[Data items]

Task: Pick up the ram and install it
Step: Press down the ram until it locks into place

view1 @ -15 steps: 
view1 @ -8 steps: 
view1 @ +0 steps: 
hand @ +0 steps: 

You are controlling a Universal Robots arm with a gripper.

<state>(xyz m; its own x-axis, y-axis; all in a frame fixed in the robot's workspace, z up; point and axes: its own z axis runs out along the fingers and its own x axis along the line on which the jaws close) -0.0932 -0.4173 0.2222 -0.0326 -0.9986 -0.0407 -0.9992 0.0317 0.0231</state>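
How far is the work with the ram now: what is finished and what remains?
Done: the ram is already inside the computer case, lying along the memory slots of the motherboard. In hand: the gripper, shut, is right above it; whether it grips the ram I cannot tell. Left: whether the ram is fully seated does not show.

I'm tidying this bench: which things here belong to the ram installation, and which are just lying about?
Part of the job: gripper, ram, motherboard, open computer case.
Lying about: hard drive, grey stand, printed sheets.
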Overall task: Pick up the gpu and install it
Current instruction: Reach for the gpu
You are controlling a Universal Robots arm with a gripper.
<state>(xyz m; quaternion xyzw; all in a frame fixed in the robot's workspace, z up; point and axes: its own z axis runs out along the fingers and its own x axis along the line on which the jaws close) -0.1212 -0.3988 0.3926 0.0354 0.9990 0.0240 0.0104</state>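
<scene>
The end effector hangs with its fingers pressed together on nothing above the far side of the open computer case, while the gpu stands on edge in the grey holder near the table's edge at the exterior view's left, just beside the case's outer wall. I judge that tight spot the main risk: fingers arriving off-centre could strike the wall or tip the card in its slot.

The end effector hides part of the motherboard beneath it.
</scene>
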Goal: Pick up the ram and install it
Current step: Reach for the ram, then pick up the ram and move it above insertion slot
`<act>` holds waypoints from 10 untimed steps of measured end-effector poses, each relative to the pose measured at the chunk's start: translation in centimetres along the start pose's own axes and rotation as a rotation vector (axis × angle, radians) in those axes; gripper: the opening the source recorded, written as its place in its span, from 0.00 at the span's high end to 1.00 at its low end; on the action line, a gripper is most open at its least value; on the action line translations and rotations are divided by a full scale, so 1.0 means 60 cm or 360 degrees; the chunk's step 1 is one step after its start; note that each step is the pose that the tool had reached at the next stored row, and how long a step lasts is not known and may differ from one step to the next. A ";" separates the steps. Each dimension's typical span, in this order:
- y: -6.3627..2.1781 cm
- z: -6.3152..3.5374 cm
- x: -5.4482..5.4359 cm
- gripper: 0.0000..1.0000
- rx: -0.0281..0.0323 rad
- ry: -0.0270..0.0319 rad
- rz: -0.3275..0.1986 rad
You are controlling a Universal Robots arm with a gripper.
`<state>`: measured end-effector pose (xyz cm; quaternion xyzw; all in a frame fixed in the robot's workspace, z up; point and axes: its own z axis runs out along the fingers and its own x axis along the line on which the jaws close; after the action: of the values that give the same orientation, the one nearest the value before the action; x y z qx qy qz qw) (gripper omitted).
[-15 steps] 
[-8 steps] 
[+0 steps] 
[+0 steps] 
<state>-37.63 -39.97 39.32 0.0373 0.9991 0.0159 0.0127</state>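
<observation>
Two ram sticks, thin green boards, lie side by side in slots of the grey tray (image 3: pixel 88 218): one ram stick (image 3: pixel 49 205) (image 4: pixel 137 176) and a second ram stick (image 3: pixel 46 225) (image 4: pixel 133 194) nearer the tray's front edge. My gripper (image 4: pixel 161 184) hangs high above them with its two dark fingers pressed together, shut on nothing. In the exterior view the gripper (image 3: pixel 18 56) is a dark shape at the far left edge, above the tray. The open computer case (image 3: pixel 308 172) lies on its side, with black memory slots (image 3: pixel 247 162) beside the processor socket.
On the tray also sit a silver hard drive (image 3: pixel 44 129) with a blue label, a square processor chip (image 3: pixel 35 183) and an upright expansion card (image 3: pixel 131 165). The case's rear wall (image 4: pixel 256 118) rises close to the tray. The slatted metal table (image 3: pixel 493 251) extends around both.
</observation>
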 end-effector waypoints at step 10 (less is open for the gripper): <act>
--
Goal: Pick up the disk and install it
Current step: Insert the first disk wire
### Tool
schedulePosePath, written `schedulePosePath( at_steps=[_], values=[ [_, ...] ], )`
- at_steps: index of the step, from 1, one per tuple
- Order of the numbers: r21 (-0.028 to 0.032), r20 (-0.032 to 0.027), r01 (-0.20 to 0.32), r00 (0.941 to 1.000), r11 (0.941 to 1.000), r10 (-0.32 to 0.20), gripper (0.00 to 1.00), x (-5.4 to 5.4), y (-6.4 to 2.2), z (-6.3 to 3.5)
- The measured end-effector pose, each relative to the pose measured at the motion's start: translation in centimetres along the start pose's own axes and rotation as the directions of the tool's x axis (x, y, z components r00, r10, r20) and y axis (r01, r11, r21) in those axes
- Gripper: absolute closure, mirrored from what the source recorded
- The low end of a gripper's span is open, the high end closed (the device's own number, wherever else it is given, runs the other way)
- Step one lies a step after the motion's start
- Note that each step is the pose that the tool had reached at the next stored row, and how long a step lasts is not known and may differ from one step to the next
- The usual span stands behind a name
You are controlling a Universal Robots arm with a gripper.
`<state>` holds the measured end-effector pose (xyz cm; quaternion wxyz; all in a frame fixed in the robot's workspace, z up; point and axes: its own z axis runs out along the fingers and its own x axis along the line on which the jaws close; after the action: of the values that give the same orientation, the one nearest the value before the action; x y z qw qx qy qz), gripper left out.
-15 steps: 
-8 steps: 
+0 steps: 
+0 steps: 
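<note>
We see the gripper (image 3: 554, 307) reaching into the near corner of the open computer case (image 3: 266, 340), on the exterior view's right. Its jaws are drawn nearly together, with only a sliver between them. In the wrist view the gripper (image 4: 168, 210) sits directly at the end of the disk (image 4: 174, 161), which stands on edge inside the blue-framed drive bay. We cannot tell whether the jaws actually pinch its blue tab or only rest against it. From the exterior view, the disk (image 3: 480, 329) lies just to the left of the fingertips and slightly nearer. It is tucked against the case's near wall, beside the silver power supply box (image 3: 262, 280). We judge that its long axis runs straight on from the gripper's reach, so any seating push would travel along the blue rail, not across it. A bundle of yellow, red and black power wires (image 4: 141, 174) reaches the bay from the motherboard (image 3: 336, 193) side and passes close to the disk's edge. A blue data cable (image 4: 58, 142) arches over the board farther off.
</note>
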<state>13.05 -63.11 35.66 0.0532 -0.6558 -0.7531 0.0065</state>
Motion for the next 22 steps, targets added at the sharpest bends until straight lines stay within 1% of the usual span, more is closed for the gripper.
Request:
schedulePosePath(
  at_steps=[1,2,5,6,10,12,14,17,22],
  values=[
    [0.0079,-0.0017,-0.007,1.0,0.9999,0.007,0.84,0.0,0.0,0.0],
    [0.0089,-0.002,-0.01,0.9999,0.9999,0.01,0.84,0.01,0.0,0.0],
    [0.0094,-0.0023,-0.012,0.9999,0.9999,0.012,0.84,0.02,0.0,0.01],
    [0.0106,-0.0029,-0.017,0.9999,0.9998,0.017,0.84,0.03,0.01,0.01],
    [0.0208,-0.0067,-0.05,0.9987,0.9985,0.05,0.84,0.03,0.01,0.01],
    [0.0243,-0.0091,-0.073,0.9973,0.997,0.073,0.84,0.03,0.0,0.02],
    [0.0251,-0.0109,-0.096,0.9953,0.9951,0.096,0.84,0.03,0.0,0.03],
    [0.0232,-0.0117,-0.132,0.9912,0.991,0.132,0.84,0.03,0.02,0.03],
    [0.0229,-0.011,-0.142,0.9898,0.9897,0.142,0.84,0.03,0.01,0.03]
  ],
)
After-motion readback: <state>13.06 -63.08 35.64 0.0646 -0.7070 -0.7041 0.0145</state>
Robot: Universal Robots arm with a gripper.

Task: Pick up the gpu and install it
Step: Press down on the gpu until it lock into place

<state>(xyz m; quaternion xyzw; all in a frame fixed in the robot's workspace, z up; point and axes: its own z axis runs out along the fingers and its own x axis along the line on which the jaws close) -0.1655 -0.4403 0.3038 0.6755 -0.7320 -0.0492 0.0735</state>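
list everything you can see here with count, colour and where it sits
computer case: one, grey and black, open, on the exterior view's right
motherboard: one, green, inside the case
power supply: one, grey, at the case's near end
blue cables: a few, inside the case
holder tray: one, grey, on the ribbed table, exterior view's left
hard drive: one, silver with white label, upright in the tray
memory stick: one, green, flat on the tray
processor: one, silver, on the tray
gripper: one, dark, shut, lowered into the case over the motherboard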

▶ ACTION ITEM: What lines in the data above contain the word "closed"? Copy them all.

▶ TASK RESPONSE:
- The low end of a gripper's span is open, the high end closed (the device's own number, wherever else it is given, runs the other way)
Motion for the next 22 steps, targets added at the sharpest bends until straight lines stay within 1% of the usual span, more is closed for the gripper.

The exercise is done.